• _YOUR ASSIGNMENT_: Restate the data below word for word, keeping each line intact.

####################

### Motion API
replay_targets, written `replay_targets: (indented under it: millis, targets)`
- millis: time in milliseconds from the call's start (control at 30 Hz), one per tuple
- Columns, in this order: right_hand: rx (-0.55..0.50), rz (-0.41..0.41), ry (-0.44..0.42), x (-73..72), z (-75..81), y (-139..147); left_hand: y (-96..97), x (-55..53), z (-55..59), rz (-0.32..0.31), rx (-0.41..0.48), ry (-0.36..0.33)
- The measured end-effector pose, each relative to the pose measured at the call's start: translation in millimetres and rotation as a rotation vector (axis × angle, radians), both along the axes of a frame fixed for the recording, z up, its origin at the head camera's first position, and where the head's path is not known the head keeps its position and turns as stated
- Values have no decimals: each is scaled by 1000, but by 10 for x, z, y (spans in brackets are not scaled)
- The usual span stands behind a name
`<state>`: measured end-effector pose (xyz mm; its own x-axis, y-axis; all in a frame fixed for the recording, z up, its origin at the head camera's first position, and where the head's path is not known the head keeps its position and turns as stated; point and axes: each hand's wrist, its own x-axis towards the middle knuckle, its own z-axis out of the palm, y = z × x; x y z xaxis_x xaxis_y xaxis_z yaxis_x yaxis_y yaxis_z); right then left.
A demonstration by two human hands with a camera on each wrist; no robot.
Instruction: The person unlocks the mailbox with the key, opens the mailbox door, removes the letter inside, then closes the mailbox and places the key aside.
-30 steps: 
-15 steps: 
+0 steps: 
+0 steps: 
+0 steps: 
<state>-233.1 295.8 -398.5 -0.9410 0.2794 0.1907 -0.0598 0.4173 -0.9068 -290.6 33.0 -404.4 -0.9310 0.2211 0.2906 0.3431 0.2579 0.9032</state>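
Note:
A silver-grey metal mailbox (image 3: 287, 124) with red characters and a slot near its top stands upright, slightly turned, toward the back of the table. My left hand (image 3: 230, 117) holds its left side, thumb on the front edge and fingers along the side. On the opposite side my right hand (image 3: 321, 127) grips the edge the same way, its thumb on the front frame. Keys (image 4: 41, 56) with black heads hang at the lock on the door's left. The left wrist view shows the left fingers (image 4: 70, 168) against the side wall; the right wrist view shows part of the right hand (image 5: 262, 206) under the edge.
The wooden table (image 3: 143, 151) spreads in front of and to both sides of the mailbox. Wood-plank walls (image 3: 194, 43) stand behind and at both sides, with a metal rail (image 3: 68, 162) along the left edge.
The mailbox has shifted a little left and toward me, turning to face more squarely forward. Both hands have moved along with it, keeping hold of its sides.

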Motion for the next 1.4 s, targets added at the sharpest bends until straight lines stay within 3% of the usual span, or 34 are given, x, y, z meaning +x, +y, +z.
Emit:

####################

• _RESPONSE_:
### Motion API
replay_targets, written `replay_targets: (indented under it: millis, targets)`
- millis: time in milliseconds from the call's start (control at 30 Hz), one per tuple
- Columns, in this order: right_hand: rx (-0.55..0.50), rz (-0.41..0.41), ry (-0.44..0.42), x (-73..72), z (-75..81), y (-139..147); left_hand: y (-96..97), x (-55..53), z (-55..59), rz (-0.32..0.31), rx (-0.41..0.48), ry (-0.36..0.33)
- The measured end-effector pose, each relative to the pose measured at the call's start: translation in millimetres and rotation as a rotation vector (axis × angle, radians), both along the axes of a frame fixed for the recording, z up, its origin at the head camera's first position, and where the head's path is not known the head keeps its position and turns as stated
- Values have no decimals: each is scaled by 1000, but by 10 for x, z, y (spans in brackets are not scaled)
- The usual span stands behind a name
`<state>`: measured end-effector pose (xyz mm; its own x-axis, y-axis; all in a frame fixed for the recording, z up, its origin at the head camera's first position, and where the head's path is not known the head keeps its position and turns as stated; point and axes: each hand's wrist, its own x-axis towards the middle knuckle, its own z-axis out of the palm, y = z × x; x y z xaxis_x xaxis_y xaxis_z yaxis_x yaxis_y yaxis_z); right then left.
A demonstration by two human hands with a camera on each wrist; no robot.
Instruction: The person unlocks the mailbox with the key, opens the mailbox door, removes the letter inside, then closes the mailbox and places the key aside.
-30 steps: 
-15 steps: 
+0 steps: 
+0 steps: 
+0 steps: 
<state>-233.1 295.8 -398.5 -0.9410 0.2794 0.1907 -0.0598 0.4173 -0.9068 -290.6 33.0 -404.4 -0.9310 0.2211 0.2906 0.3431 0.2579 0.9032</state>
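Note:
A silver-grey metal mailbox (image 3: 287, 124) with red characters and a slot near its top stands upright, slightly turned, toward the back of the table. My left hand (image 3: 230, 117) holds its left side, thumb on the front edge and fingers along the side. On the opposite side my right hand (image 3: 321, 127) grips the edge the same way, its thumb on the front frame. Keys (image 4: 41, 56) with black heads hang at the lock on the door's left. The left wrist view shows the left fingers (image 4: 70, 168) against the side wall; the right wrist view shows part of the right hand (image 5: 262, 206) under the edge.
The wooden table (image 3: 143, 151) spreads in front of and to both sides of the mailbox. Wood-plank walls (image 3: 194, 43) stand behind and at both sides, with a metal rail (image 3: 68, 162) along the left edge.
The mailbox has shifted a little left and toward me, turning to face more squarely forward. Both hands have moved along with it, keeping hold of its sides.
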
Motion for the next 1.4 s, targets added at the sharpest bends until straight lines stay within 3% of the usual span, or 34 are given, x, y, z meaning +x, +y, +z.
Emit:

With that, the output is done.